Well, hello! My name is Tyndal, I'm 20 years old, and I decided to move across the world completely alone about 6 weeks ago. At the time I was nothing but excited, but reality has set in over the last couple of weeks and I've decided that having people to take on the journey with me sounds better than completely foraging ahead by myself (which isn't quite reality, but I'll get to that in a minute). I wanted to save a corner of the internet to share my stories, the things that terrify me, and my dry sense of humor with the world. I hope, after reading this post or any others that I may decide to write in the future, that you'll decide you want to join in the journey and share in my trials, tribulations, and terrific travels!
So, let's start at the beginning. About a year ago, I was supposed to go on a trip with my university wherein I would have spent 6 weeks galavanting through the Italian countryside and speed walking through big Italian cities. If you've been existing on planet Earth the last 18 months, you'll know that there are several reasons traveling to Italy in June of 2020 was a bad idea. After having spent over a year dreaming, planning, and (kind of) language learning, I was understandably crushed when I couldn't make the trek from Oregon to Italy.
Fast forward to April 2021 and I've spent thousands of hours alone in my house watching my classmates and professors through a screen. I was exhausted and bored out of my mind. Life began to feel aimless. The dreams I'd had when I entered college all seemed lackluster and pointless. I knew that living in my parents' house after college and after the pandemic sounded like a really bad idea for everyone involved. So I began to research masters of education grad programs. It's funny to write this now as I think about all the ways in which I hated being involved in higher education. It would've been an absolutely terrible idea to continue to attend university. Anyway, in my search for ways in which to earn a degree that would qualify me to move abroad and teach at an international school, I stumbled across the idea of teaching English at a language school abroad. My family knew someone who had done it so I asked him to coffee and within 20 minutes of talking to him, I knew I was going to do something similar to what he had done. I don't want to go into too much detail of my actual plans or process to get to this point just yet because this post would be about 400 pages long if I did, but suffice to say I decided to move to Naples this fall (2021) and teach English.

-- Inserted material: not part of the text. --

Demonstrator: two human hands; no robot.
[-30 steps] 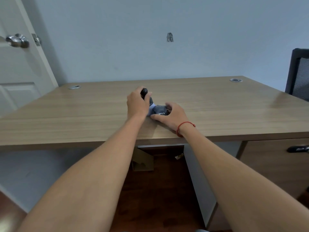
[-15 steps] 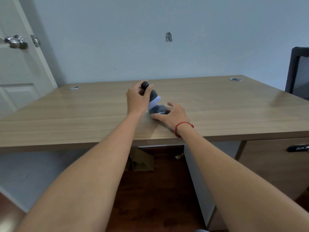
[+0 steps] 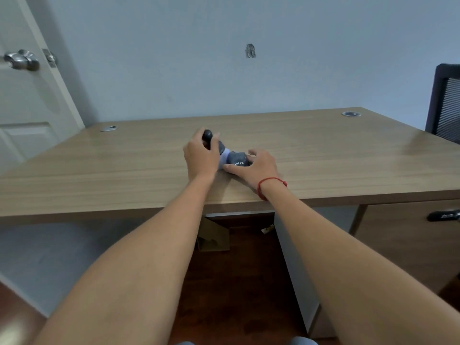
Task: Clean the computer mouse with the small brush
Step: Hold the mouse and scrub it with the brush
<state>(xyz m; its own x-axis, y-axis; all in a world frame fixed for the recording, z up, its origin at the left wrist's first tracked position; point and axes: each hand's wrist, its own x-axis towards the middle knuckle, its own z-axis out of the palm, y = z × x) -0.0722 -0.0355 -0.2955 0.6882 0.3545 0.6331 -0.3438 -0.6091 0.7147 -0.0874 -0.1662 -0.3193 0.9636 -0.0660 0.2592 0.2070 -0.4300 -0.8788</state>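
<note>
A dark grey computer mouse (image 3: 237, 160) with white lettering lies on the wooden desk (image 3: 323, 155) near its front edge. My right hand (image 3: 256, 168), with a red string at the wrist, holds the mouse from the right side and steadies it. My left hand (image 3: 200, 156) grips a small brush (image 3: 219, 148) with a dark rounded handle and a tuft of pale bristles. The bristles touch the left end of the mouse. The mouse's right side is hidden under my fingers.
Two round cable grommets (image 3: 108, 128) (image 3: 351, 114) sit at the desk's back corners. A white door with a metal knob (image 3: 22, 60) is at the left, a black mesh chair (image 3: 445, 105) at the right. A cardboard piece (image 3: 214, 235) lies under the desk.
The brush in my left hand has shifted a little over the mouse's left end, tilting up and back down. My right hand and the mouse have stayed in place.
</note>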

Now, let's go back to where I mentioned that it's not quite true I'll be foraging through a foreign country completely alone. About a week and a half ago, I accidentally found a traveling partner. I have been excited to move and apply for a visa and find housing and the whole shebang so whenever I am presented the opportunity to talk about my plans after college, I launch into sharing everything. I went over to a friends' house so that I could pick her up for dinner and I started chatting with her mom while she prepared to leave. Upon sharing my plans with her mom, her sister (who is also a friend of mine) apparently started thinking about how cool my plans were and how much she wanted to join me. About an hour later, she texted me and told me she wanted to go with me to Italy. I could hardly believe my luck! The idea of wandering out into the world with no grounding to my life at home seemed as terrifying as it did exciting. Now, when I am exhausted from attempting to communicate in a language I don't quite understand or when I'm just wanting to eat some pizza with ranch dressing, I will have an American partner in crime with whom I can find comfort.
There are so many good and bad things about my choices and the journey that I'm hoping to take, but I want to live them all as fully and unconditionally as I am able. I want to share about everything from panini to homesickness and I do truly hope you'll join me.